Крыльцо пустовало, но на ступеньках красовался дорогущий букет лилий, в нарядной упаковке, с ленточкой. Такие обычно ставят в капсулу с водой, чтобы дольше не вяли. Этот находился в ламинированном черном пакете с ручками.
Переступив через внезапный подарок, я спустилась с крыльца и повертела головой — никого. Улица была пуста.
Тогда я взяла пакет за ручки и внесла в дом.

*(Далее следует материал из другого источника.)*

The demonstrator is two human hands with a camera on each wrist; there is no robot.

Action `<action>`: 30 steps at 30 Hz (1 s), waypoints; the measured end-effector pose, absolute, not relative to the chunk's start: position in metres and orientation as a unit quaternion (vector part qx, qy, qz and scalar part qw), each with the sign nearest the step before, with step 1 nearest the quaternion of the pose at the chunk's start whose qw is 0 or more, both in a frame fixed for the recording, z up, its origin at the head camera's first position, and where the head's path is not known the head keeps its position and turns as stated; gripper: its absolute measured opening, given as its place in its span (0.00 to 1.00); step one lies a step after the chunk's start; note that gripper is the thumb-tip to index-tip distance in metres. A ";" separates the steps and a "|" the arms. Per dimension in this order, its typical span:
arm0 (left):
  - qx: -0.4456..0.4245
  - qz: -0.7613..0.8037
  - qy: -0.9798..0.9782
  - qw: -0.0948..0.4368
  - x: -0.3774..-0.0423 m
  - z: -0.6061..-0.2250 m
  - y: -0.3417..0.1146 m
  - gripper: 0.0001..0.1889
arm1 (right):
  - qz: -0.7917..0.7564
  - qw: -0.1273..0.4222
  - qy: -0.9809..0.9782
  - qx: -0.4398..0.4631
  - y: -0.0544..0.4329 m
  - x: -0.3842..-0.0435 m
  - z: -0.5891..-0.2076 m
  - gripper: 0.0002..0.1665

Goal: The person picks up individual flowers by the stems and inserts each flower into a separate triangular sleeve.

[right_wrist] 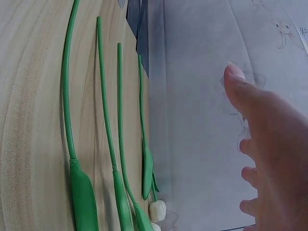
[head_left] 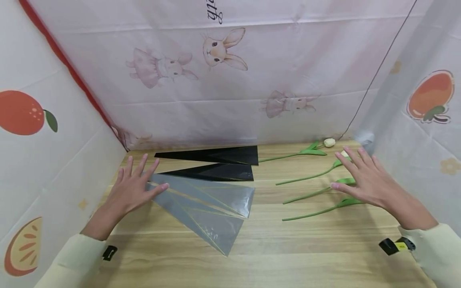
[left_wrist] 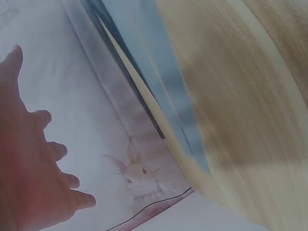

— Смотрите-ка, что очутилось на крыльце!
— Ой, какие красивые! — Эви вскочила. — От кого?
— Пока не знаю. Но ты можешь заглянуть в пакет, если хочешь. Вдруг там записка?
Мама изумленно подняла брови.
— Неужели ты даже не предполагаешь, от кого они?
— Понятия не имею. — Я наблюдала, как дочка с любопытством раздвигает стебли цветов, ища среди них послание от загадочного дарителя. — Но я разослала наш новый адрес всем, кто есть в моей записной книжке, так что это, наверное, от кого-то из них.
— Но чтобы такой дорогой букет?.. Уж поверь мне, он стоит огромных денег. Это лилии сорта «Звездочет», а они…
Вдруг Эви завизжала так, что кровь застыла в жилах.
— В чем дело, милая? — Я мгновенно подскочила к ней.